** EXERCISE OBJECTIVE **
Copy all of the data that follows without altering a word.

:: DATA SUPPLIED

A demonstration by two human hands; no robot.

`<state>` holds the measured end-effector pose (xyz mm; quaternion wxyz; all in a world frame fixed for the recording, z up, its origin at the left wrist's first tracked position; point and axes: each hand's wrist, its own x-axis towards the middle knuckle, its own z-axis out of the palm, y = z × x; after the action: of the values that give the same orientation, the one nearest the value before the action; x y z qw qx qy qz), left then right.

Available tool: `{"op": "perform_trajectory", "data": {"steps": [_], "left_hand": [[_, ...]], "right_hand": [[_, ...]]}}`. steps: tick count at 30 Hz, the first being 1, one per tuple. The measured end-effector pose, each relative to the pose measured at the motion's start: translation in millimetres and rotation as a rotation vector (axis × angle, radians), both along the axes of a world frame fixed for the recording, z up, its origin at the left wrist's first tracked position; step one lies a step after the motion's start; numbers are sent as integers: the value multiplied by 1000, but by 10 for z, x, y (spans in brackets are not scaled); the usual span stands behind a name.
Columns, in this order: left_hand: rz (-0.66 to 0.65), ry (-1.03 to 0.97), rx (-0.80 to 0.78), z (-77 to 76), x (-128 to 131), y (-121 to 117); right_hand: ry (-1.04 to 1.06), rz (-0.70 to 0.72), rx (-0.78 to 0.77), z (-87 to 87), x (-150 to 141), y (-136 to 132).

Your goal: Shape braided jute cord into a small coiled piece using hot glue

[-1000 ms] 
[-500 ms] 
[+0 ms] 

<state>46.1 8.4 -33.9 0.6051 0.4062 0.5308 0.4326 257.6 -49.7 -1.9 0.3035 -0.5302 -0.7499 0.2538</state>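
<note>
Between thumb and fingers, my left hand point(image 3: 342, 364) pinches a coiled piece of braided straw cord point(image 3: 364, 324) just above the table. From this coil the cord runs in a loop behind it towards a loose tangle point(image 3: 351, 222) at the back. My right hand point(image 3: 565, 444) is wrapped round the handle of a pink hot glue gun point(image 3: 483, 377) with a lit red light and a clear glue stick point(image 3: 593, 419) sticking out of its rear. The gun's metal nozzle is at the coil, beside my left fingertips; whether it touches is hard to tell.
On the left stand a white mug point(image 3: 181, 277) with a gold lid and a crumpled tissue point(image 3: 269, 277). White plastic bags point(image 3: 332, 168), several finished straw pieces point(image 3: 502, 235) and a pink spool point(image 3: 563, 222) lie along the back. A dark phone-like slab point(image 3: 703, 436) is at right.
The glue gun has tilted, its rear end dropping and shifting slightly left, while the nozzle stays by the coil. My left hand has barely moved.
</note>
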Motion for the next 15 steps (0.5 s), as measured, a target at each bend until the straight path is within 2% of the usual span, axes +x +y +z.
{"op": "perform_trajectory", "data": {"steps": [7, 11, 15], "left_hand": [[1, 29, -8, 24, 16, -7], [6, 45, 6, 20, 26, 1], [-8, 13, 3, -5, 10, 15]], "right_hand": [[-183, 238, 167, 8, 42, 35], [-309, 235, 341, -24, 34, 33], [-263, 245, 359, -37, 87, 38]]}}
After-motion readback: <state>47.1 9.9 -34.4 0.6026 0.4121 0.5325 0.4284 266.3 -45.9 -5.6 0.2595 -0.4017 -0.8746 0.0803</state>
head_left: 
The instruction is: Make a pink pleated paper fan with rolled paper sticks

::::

** ANSWER TO THE PROBLEM **
A demonstration by two human hands; no robot.

`<state>` holds the measured end-effector pose (xyz mm; quaternion wxyz; all in a world frame fixed for the recording, z up, its origin at the left wrist's first tracked position; point and axes: each hand's wrist, its own x-axis towards the middle knuckle, its own z-axis out of the palm, y = z × x; after the action: of the values that give the same orientation, the one nearest the value before the action; x y z qw qx qy qz), left then right.

Available tool: `{"op": "perform_trajectory", "data": {"steps": [_], "left_hand": [[_, ...]], "right_hand": [[_, ...]]}}`. steps: tick count at 30 Hz, the first being 1, one per tuple. The measured end-effector pose, each relative to the pose measured at the motion's start: translation in millimetres and rotation as a rotation vector (axis × angle, radians), both along the axes of a world frame fixed for the recording, z up, its origin at the left wrist's first tracked position; step one lies a step after the motion's start; numbers are sent as integers: the value multiplied by 1000, but by 10 for z, x, y (spans in brackets are not scaled); the usual span stands behind a name.
Columns, in this order: left_hand: rz (-0.66 to 0.65), ry (-1.03 to 0.97), rx (-0.80 to 0.78), z (-77 to 76), x (-128 to 131), y (-121 to 117); right_hand: ry (-1.04 to 1.06), rz (-0.70 to 0.72), rx (-0.78 to 0.77), z (-87 to 87), x (-150 to 141), y (-136 to 132).

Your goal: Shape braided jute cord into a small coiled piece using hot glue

[-1000 ms] 
[-500 ms] 
[+0 ms] 

<state>46.1 8.4 -33.9 0.6051 0.4062 0.5308 0.4326 257.6 -49.7 -1.9 0.3035 -0.5302 -0.7499 0.2538</state>
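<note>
Between thumb and fingers, my left hand point(image 3: 342, 364) pinches a coiled piece of braided straw cord point(image 3: 364, 324) just above the table. From this coil the cord runs in a loop behind it towards a loose tangle point(image 3: 351, 222) at the back. My right hand point(image 3: 565, 444) is wrapped round the handle of a pink hot glue gun point(image 3: 483, 377) with a lit red light and a clear glue stick point(image 3: 593, 419) sticking out of its rear. The gun's metal nozzle is at the coil, beside my left fingertips; whether it touches is hard to tell.
On the left stand a white mug point(image 3: 181, 277) with a gold lid and a crumpled tissue point(image 3: 269, 277). White plastic bags point(image 3: 332, 168), several finished straw pieces point(image 3: 502, 235) and a pink spool point(image 3: 563, 222) lie along the back. A dark phone-like slab point(image 3: 703, 436) is at right.
The glue gun has tilted, its rear end dropping and shifting slightly left, while the nozzle stays by the coil. My left hand has barely moved.
</note>
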Motion for the next 15 steps (0.5 s), as measured, a target at each bend until the straight path is within 2% of the usual span, axes +x +y +z.
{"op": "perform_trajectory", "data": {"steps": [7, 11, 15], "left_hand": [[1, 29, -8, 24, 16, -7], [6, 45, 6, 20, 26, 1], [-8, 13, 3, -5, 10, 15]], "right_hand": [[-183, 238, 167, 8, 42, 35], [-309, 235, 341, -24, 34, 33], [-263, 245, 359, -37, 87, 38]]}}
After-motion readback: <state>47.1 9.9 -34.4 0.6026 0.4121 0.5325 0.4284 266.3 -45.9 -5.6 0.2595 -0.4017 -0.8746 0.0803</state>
head_left: 
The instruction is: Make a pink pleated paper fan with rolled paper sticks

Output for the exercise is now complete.